Farming salmon in fresh water

October 19, 2006


Larry Albright, 604.626.6747,
Carol Thorbes, 604.291.3035,

October 19, 2006

Farming salmon in fresh water

Many say it can’t be done.

But Larry Albright, a recently retired marine microbiologist at Simon Fraser
University, is proving that salmon — even the prized sockeye — can be farmed
successfully in fresh water.

"All Pacific salmon, including sockeye, coho, chinook, chum and pink salmon
can be cultured throughout their entire lifecycle in freshwater," says
Albright. The scientist has 17 years experience raising trout and now salmon
in fresh-water fish farms and co-owns a fresh-water fish farm in Langley. "I
have personally cultured the same stock of domesticated sockeye salmon
through four sequential lifecycles in fresh water only."

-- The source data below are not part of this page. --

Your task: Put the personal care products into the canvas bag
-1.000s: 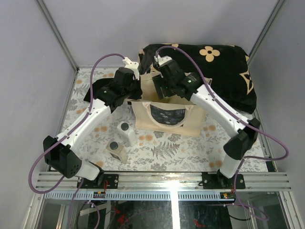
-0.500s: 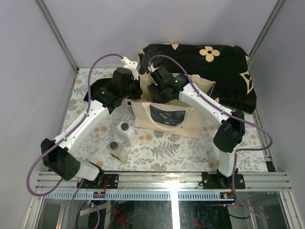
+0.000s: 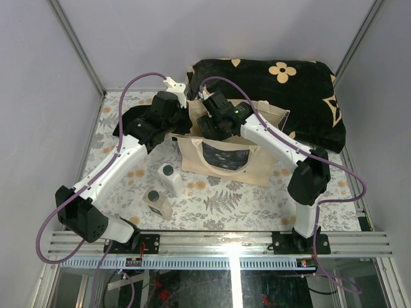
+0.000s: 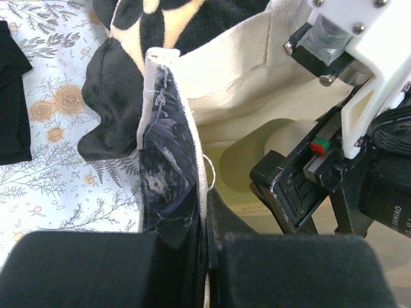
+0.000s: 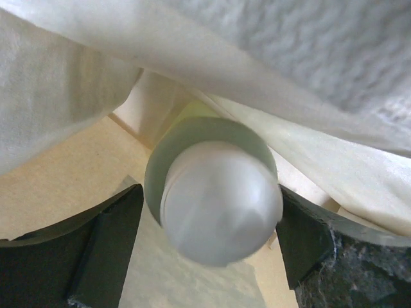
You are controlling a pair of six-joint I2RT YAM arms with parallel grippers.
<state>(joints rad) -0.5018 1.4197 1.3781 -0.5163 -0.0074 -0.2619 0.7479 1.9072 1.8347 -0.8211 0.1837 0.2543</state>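
Observation:
The canvas bag [image 3: 257, 168] stands mid-table with its mouth held wide. My left gripper [image 3: 182, 125] is shut on the bag's left rim [image 4: 168, 90], the cloth pinched between the pads [image 4: 209, 237]. My right gripper [image 3: 209, 128] reaches down inside the bag. In the right wrist view its fingers [image 5: 210, 192] stand open on either side of a pale green bottle with a round beige cap [image 5: 215, 199], which looks blurred. A white bottle with a dark cap [image 3: 170, 178] and a squat clear-tan bottle [image 3: 157, 202] stand on the table left of the bag's front.
A black cushion with beige flowers [image 3: 282, 96] lies behind and to the right of the bag. A black cloth [image 4: 9, 102] lies on the floral table cover to the left. The frame's posts and walls close in the sides.
My right arm has swung left and lowered its gripper into the bag's mouth, and its jaws have widened round the green bottle. The left gripper has kept its hold on the rim.

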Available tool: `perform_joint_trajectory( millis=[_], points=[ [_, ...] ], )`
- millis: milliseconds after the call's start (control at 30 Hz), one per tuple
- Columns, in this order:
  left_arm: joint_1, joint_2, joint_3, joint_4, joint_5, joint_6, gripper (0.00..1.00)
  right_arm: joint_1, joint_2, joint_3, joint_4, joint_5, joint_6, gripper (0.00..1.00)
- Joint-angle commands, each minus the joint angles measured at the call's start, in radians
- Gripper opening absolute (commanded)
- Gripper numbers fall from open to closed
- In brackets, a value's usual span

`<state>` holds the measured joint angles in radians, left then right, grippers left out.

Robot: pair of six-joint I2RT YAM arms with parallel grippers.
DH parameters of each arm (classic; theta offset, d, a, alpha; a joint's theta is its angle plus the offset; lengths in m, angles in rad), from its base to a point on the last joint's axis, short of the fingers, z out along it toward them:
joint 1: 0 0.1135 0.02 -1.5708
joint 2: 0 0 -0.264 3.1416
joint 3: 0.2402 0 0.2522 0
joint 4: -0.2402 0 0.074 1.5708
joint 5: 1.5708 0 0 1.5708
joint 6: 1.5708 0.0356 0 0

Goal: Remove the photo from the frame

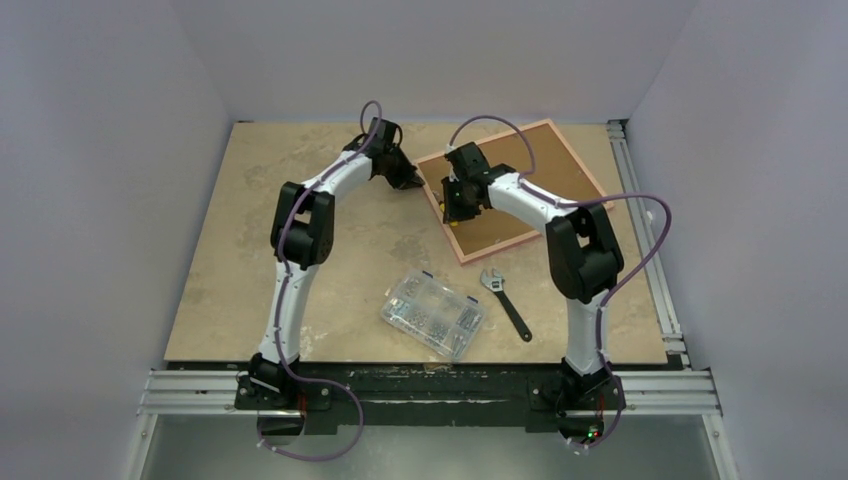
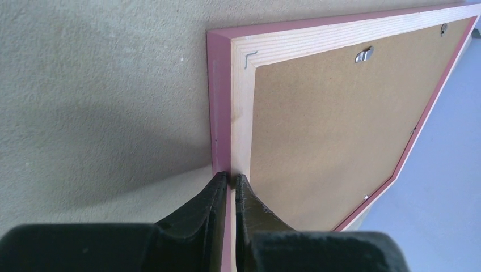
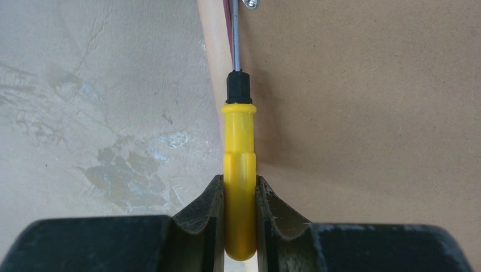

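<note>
Firstly, the left end effector (image 2: 231,177) is pinched nearly shut on the rim of the thin pink rectangular picture frame (image 2: 219,96), which lies face down at the far right of the beige stone-patterned counter (image 1: 290,180), brown fibreboard back up. The right end effector (image 3: 239,182) clamps a yellow-handled screwdriver (image 3: 239,141), its shaft reaching a small metal clip (image 3: 250,4). Seemingly the clips are being undone; next, that clip needs levering aside. The photo, presumably beneath the back, is hidden.
</note>
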<state>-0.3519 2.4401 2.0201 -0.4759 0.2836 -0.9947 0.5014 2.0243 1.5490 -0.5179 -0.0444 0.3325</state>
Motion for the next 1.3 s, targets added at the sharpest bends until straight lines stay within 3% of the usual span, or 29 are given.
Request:
perform_joint_trajectory(
  millis=[0, 233, 367, 467, 633, 900, 1033, 1267],
  points=[
    [0.0, -0.025, -0.035, -0.042, -0.009, 0.019, 0.05, -0.014, 0.016, 0.052, 0.14, 0.128, 0.118, 0.0],
    [0.018, -0.026, -0.039, -0.016, 0.065, 0.029, 0.11, -0.025, 0.063, 0.239, 0.08, 0.047, 0.151, 0.0],
    [0.025, -0.072, -0.069, 0.027, 0.114, 0.054, 0.26, -0.046, -0.001, 0.279, 0.008, 0.039, 0.147, 0.0],
    [0.023, -0.113, -0.084, 0.035, 0.13, 0.083, 0.42, -0.059, -0.102, 0.212, -0.038, 0.059, 0.118, 0.0],
    [-0.009, -0.214, -0.182, 0.072, 0.092, 0.107, 0.61, -0.06, -0.33, -0.058, -0.048, 0.137, 0.094, 0.0],
    [-0.121, -0.331, -0.281, -0.008, -0.027, 0.117, 0.64, -0.06, -0.62, -0.41, -0.05, 0.16, 0.125, 0.0],
    [-0.182, -0.374, -0.341, -0.062, -0.123, 0.078, 0.61, -0.061, -0.743, -0.512, -0.075, 0.189, 0.139, 0.0],
    [-0.256, -0.363, -0.379, -0.072, -0.139, 0.047, 0.6, -0.06, -0.934, -0.634, -0.129, 0.239, 0.162, 0.0]
  ],
)
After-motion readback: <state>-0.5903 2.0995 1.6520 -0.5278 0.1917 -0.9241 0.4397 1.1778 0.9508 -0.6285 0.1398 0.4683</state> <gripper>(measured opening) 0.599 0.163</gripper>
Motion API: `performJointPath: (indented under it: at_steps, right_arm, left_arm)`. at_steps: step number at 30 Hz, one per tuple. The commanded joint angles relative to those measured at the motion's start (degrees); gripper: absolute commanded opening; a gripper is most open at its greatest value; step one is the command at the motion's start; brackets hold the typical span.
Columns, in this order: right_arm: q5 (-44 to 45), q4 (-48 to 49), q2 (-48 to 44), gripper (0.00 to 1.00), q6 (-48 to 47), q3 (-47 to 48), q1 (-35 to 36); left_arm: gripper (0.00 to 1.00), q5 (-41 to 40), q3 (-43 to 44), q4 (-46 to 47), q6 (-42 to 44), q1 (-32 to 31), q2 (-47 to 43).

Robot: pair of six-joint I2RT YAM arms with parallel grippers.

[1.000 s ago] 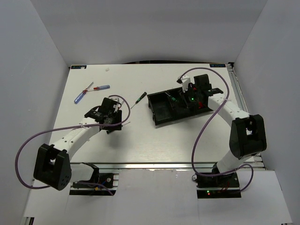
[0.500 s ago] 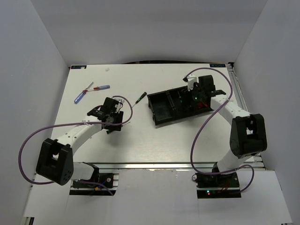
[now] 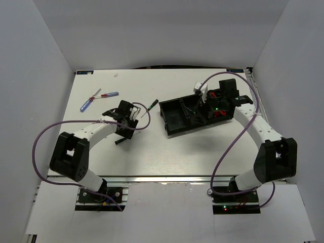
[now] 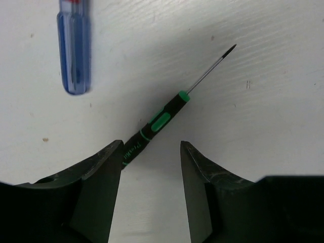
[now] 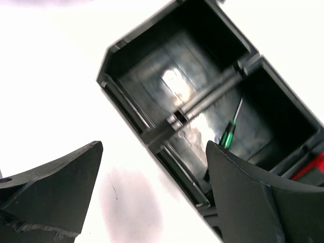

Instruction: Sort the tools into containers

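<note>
Left wrist view shows your target: a slim black screwdriver (image 4: pixel 157 124) with green bands. It lies slantwise on the white table (image 4: pixel 263 61), thin tip pointing away, with its handle end running in between the fingers (image 4: pixel 101 172) of your left gripper (image 4: pixel 152 152).

Have you got hold of it?

Not yet. Your jaws stand about half apart, one on each side of the handle, with one finger just beside it and nothing pinched. I'd judge you set them astride so that closing takes it across the handle. A blue-handled screwdriver (image 4: pixel 74 45) lies near it, not touching.

And your other arm?

Your right gripper (image 5: pixel 154 147) hangs spread wide and empty over the black tray (image 5: pixel 126 61). A matching green-marked screwdriver (image 5: pixel 228 135) lies in the middle compartment, and something red (image 5: pixel 314 167) shows in the next one. So yours likely belongs in the middle.
</note>
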Motion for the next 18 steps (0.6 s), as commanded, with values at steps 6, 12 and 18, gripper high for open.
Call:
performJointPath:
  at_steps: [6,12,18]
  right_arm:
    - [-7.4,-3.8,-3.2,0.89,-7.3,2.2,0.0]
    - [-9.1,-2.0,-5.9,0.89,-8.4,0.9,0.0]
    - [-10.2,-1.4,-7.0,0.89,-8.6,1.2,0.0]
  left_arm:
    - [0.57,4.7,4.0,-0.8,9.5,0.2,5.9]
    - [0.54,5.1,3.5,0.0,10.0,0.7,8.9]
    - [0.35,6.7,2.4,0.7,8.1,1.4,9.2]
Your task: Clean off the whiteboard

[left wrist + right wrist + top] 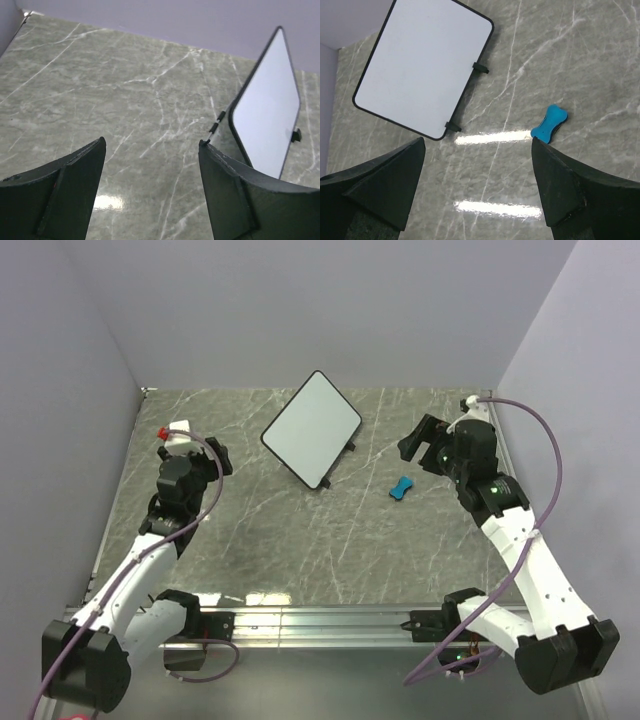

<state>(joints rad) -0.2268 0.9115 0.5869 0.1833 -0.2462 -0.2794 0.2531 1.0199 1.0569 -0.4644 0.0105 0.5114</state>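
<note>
The whiteboard (312, 428) lies at the back middle of the table, turned diagonally, its two black feet on the right edge. Its face shows plain white with no marks, also in the left wrist view (267, 110) and the right wrist view (420, 65). A small blue bone-shaped eraser (401, 488) lies on the table to the board's right and shows in the right wrist view (549, 123). My left gripper (213, 456) is open and empty, left of the board (152, 142). My right gripper (418, 440) is open and empty, above the table just right of the eraser (477, 141).
The grey marbled table (300, 540) is closed in by pale walls at the left, back and right. A metal rail (320, 620) with the arm bases runs along the near edge.
</note>
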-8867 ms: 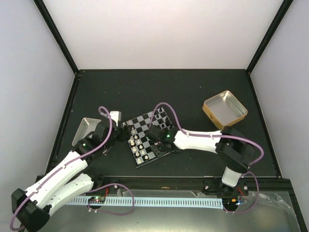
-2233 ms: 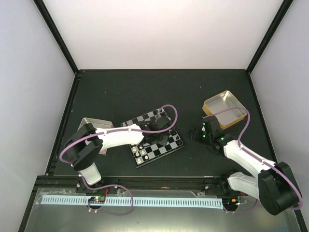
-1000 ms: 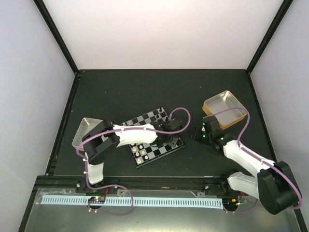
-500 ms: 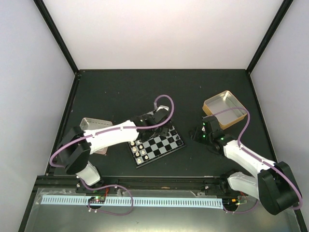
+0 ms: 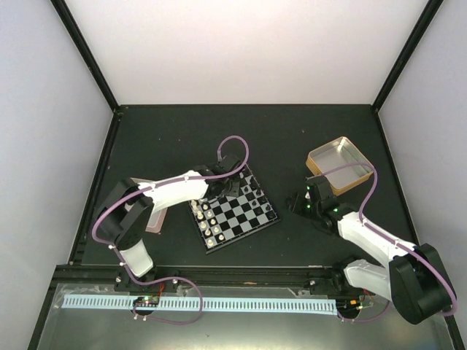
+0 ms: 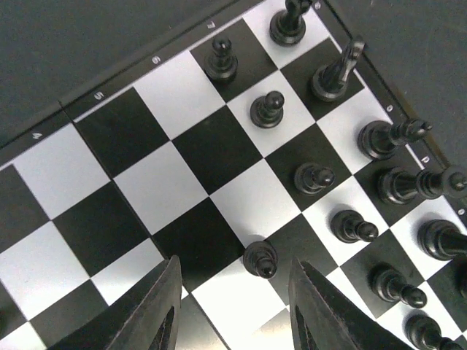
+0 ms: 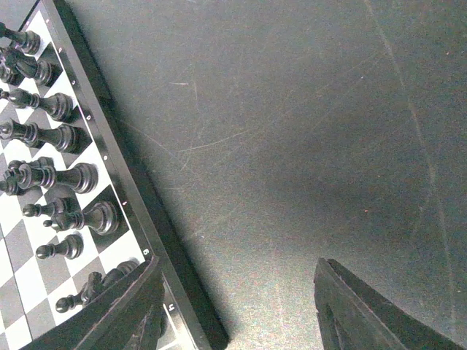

Speaking before the provincial government’s touring special committee on
Sustainable Aquaculture on October 18, Albright went beyond explaining how
salmon can be farmed in fresh water. He predicted that switching from
conventional salmon farming in ocean-based netted pens to enclosed inland
freshwater ones would have significant positive outcomes:

  • Disease- and antibiotic-free: Unlike conventional commercial fish
    farms, fresh-water fish farms rarely use antibiotics and other
    chemotherapeutants because their ground-based water sources don’t have
    common pathogens.

  • Improved public perception of fish farming: Inland and groundwater-fed
    fish farms are not mired in the controversy that shrouds ocean-based fish
    farming. Recent research done by other scientists at SFU and elsewhere
    demonstrates that ocean-based fish farming breeds sea lice in numbers that
    kill nearby juvenile wild salmon.

  • Smaller ecological footprint: While ocean-based fish farms cover
    several kilometres of seacoast, a typical fresh-water farm occupies no more
    than five acres of land.

    (electronic photo files available on request)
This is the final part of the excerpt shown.